The current twenty-five novels of the Gorean saga present a highly
developed and vividly realized world full of richly defined peoples,
cultures, creatures, and landscapes. It is this depth of description
that, though somewhat laborious and repetitious at times, provides the
reader with such a detailed vision of what Gor and its peoples are like.

Gor exists on the opposite side of
the sun from Earth, shielded from view by the fiery center of our solar
system, and all but unknown to the peoples of our own planet. It shares
not only the same orbit, but the same general geological and ecological
makeup as the world we know, differing only enough to have its own
character and wealth of indigenous organisms. It is a planet that is
alive with natural beauty, left for the most part unexploited and
unpolluted by the men whose cultures thrive across its lands. The air
there is clean, the skies and waters are clear of poisons, and man
exists in relation to his surroundings, not in spite of them. It is a
world where men can still dream and explore, where great adventures are
a possibility, and man is not subject to chains forged through the
overgrowth of civilization and technology.

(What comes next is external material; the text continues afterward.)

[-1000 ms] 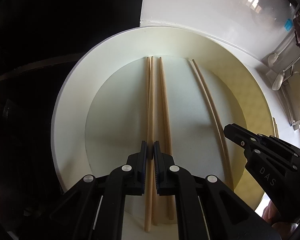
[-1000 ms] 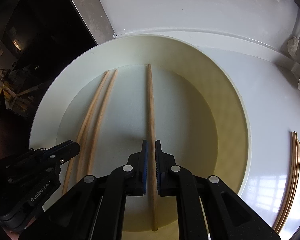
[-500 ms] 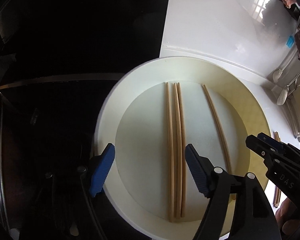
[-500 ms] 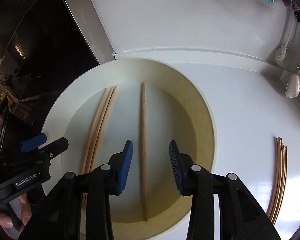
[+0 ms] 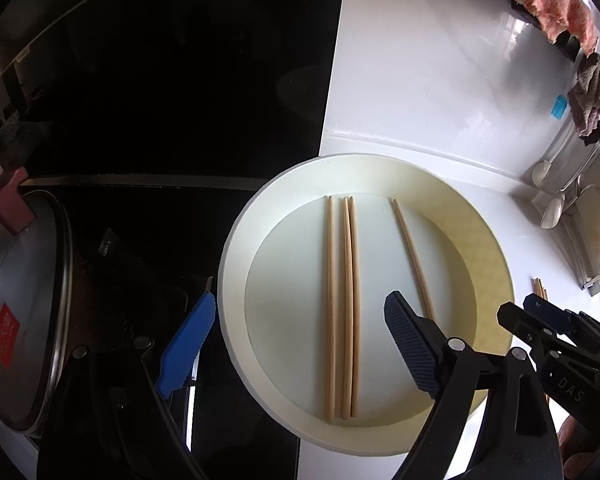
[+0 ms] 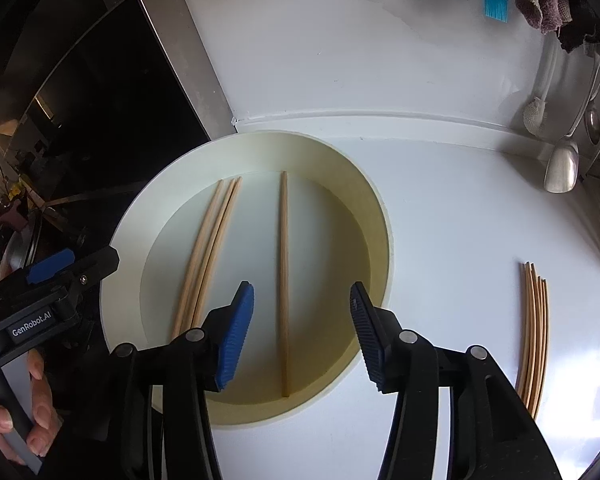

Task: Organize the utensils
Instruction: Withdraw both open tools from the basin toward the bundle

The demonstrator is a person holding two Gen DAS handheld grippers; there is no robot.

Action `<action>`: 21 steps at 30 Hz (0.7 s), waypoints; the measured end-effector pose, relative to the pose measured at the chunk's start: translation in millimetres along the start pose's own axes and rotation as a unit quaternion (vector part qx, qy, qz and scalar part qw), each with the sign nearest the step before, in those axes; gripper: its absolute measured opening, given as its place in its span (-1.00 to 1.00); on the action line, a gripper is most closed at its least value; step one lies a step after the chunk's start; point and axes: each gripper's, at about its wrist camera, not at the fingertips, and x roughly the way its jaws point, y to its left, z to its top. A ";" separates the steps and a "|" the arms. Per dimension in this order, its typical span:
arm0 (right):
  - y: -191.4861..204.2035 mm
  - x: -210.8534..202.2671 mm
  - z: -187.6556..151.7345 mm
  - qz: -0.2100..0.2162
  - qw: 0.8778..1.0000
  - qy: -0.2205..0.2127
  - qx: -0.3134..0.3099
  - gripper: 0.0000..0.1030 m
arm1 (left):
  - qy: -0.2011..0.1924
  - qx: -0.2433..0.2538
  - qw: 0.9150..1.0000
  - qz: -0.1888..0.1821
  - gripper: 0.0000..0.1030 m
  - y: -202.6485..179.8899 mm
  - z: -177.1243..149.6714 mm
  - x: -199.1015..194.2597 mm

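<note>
Item 1, left gripper (image 5: 296,344): I read its jaws as spread wide and holding nothing. One blue pad hangs past the plate's near-left rim over dark ground; the other sits above the plate floor.

Item 2, right gripper (image 6: 302,332): jaws likewise spread, nothing held, straddling the single chopstick (image 6: 284,280) without touching it.

Item 3, plate (image 5: 236,240): round, cream, shallow. Its far-left rim overhangs the edge of the white tabletop (image 6: 440,216) toward a black panel. Open tabletop lies to the right of the right gripper, up to the loose bundle.

Item 4, three chopsticks (image 5: 342,304): flat on the plate floor, directly ahead between the left gripper's pads, running away from it; two touch, the third lies just beside them. The single chopstick lies apart, to their right.

Item 5, bundle of chopsticks (image 6: 534,336): on the tabletop, well right of the right gripper, off the plate. In the left wrist view only its tips show behind the right gripper's body.

Item 6, metal spoon (image 6: 562,168) and white brush (image 6: 536,112): far right, at the tabletop's back edge, by a rack cut off at the frame.

Item 7, cloths (image 5: 556,4): pink and grey, far right, partly cropped.

Item 8, metal pot lid (image 5: 16,312): left of the left gripper, cropped; surroundings there too dark to make out.
</note>
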 end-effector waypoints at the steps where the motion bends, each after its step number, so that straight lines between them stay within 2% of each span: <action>1: -0.8 -2.8 -1.2 -0.001 1.000 -0.001 0.000 -0.02 | -0.002 -0.001 1.000 0.001 0.68 -0.9 -1.0 -3.1; 11: -46.8 -43.8 -28.8 -0.019 1.000 -0.007 0.017 0.09 | -0.008 -0.006 1.000 -0.017 0.71 -39.9 -15.2 -17.9; 19: -129.4 -82.0 -71.4 -0.031 0.999 -0.011 0.035 0.10 | -0.020 -0.001 1.000 -0.013 0.78 -108.4 -33.3 -42.4; 21: -156.9 -94.0 -80.5 -0.034 0.998 -0.012 0.043 0.13 | -0.014 -0.007 1.000 -0.024 0.78 -128.7 -39.2 -48.7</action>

Humanity as found on Gor is
reminiscent of those peoples seen on Earth during our world's ancient
times. Cultures resembling the Greeks, Romans, Vikings, Native
Americans, Eskimo hunters, African jungle tribesmen, the Mongols, Huns,
Tartars, and Arabian desert peoples, are all to be found on Gor, along
with variations on these and others of a similar vein. These people all
live in societies particular to their own cultures, ranging from tribes
of nomads living across great plains, to sprawling city-states whose
towering walls and cylinders reach high into the sky. These centers of
humanity are by no means backward and primitive, but boast populations
sometimes in the millions, representing highly developed social systems
which date back thousands of years since inception. Their societies are
refined and sophisticated, possessing a depth of custom and tradition
the like of which is fast being lost to the peoples of our own world.
Created to compliment the nature of man and developed as a
manifestation of this, these "heroic/master" cultures seek to promote
an environment embracing humanity's natural instincts and unconcious
drive for individual fulfillment and strength. This is in direct
contradiction to more industrialized "herd/slave" cultures of modern
times which have grown to be the antithesis of this nature, confusing
progress with the intent of sterilizing instincts and replacing them
with a dependence on society's constructs and the safe banality of
sameness and conformity deemed as correct.

Gor's denizens were transported to
that planet long ago, taken from their own time periods on Earth by the
alien Priest-Kings, a race of advanced, inquisitive creatures who are
the true masters of this Counter-Earth. Though the most powerful beings
on the planet, the nature of "the Sardar" (as they are also known) is
one of resignation and observation, they leaving humanity to inhabit
the world with almost no outside interference, while remaining hidden
away in the depths of a single mountain range, unseen and
unapproachable. From here they study mankind, much in the same way our
own scientists might examine the habits of a lower life form, remaining
apart from these creatures and providing little interference that might
pollute the experiment and its natural conditions. It is they who
manipulated the geography of Gor, and through the use of unfathomable
sciences altered the position of the planet itself, moving it to its
current location and keeping it within its selected orbit, providing a
stable ecosystem for their research and own safety.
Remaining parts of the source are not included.